Ozzy, the way this normally* works is:
  1. There is a small test team (call it the Alpha team) that checks it out. Gordon is on this team.

  2. If good it goes to the Beta team. There are a few more people on the Beta team.

  3. The Beta team tests it. This allows for a check across a larger set of systems. If all goes well then it gets released for public consumption.

*(sometimes when it hits the Beta team it’s also been made available to the world with a “use at your own risk” flag.)

So,when the firmware is available, do I obtain it by downloading the update from PS website to a SD card and then load that into the Direct Stream?

Basically yes.

Simple and complete instructions will accompany the update file, as well as an explanation of why the update is being offered.

From my lips to Godgoofy-heart_gif’s ears.

ozzymilton said So,when the firmware is available, do I obtain it by downloading the update from PS website to a SD card and then load that into the Direct Stream?
Yes.
adriaan said @gordon: when do think think the new firmware will be posted on the PS Audio Downloads and will the new firmware be shipped with the upgrade kits?
Woah Nelly.

I am not saying that there is any new firmware YET. What we already have is pretty hard to beat.

There is stuff in “alpha” testing at the moment that shows promise but if still quite far from real-time status.

The next release will probably be for some user tweaks like the channel level control and higher rate DSD.

I am a long way from Colorado and Paul just feeds me little morsels to torture me but, if all goes as planned , then perhaps an SQ tweak [if that is even possible] will be included.

Enjoy what you have and maybe the tooth fairy will surprise you one morning.
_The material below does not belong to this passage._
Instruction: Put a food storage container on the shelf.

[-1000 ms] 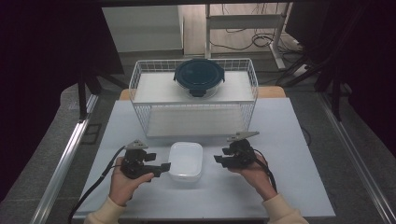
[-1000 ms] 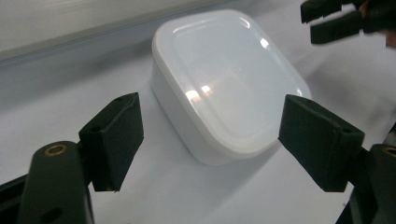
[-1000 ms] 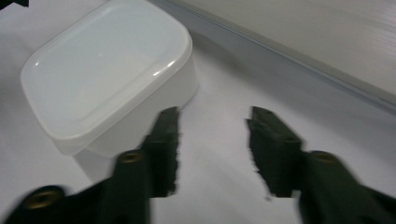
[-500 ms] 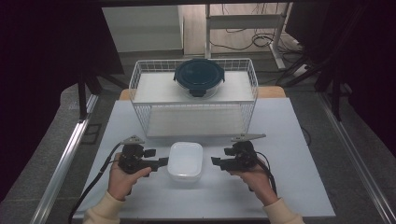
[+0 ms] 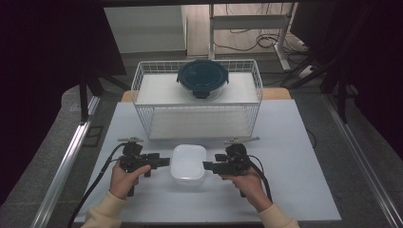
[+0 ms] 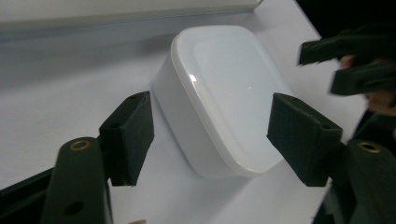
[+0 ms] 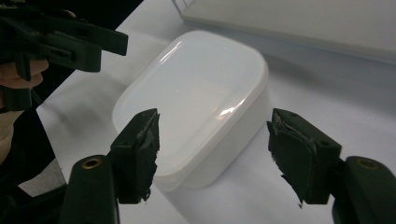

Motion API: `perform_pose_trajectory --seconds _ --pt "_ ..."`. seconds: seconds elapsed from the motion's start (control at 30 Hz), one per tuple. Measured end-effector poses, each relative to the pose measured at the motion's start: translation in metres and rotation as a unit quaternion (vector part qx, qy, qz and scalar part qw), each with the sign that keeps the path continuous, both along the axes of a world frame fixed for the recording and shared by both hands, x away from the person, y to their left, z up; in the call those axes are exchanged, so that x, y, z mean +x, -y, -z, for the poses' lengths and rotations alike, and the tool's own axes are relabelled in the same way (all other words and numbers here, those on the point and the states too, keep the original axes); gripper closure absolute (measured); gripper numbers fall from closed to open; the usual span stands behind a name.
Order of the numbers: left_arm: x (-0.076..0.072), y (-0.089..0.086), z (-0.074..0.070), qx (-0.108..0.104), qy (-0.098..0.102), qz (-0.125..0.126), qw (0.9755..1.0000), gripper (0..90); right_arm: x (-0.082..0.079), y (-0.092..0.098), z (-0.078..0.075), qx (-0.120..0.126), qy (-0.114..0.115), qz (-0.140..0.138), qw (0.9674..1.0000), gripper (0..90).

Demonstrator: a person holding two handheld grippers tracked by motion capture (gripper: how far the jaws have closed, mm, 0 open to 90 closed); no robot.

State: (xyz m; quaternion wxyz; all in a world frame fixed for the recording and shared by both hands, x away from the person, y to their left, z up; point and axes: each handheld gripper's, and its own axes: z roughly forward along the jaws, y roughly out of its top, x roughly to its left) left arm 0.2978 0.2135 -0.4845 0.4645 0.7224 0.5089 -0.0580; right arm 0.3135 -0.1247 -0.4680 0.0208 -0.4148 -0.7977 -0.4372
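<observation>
Two sets of tongs, left tongs [image 5: 164, 162] and right tongs [image 5: 207, 166], level on either side of a white lidded container [image 5: 188, 164], both released, pads clear of its walls. Left jaws just been closing, right jaws likewise, container's near corner framed between each pair in the gripper views [image 6: 224, 98] [image 7: 196, 100] but ungripped. Container low on the white worktop [image 5: 294, 156], near the front edge, midway between the person's two hands. Just beyond it, a white wire basket [image 5: 197, 102], carrying a round dark-blue lidded bowl [image 5: 203, 79] at its back, well apart from the container. Nothing between tongs and container. Container itself: rounded-rectangle shape, translucent white, smooth glossy lid catching a small highlight, lid seated flat.
</observation>
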Motion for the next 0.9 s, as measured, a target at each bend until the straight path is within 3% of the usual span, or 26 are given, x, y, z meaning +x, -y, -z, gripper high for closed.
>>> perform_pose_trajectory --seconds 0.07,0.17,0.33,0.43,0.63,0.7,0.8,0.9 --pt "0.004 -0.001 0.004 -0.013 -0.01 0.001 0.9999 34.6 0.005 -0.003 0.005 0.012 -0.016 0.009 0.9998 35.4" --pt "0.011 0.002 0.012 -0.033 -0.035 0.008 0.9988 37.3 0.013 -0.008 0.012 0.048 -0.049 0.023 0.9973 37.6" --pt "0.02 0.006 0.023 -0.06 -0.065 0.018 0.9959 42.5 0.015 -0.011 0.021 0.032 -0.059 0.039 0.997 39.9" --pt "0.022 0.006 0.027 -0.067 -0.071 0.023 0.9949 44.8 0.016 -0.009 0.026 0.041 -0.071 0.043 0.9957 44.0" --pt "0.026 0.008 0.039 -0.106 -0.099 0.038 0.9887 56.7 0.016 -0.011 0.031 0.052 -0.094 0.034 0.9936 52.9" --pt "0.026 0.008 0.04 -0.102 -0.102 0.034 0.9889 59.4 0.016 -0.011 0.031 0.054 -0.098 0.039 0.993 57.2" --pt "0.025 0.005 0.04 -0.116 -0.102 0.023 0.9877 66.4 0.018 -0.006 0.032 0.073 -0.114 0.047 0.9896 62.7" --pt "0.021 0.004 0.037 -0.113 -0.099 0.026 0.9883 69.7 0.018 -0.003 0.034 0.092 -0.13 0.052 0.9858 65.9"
Any DS owner will just download and install any updates by simply loading the unzipped contents to an sd card, inserting it upside down[contacts facing up] and rebooting the DS by the switch on the back. AMP[s] turned OFF please while doing this.

OHM

...Paul just feeds me little morsels to torture me but, if all goes as planned , then perhaps an SQ tweak [if that is even possible] will be included.
For as good as things are now, G, I think you know my feelings about this.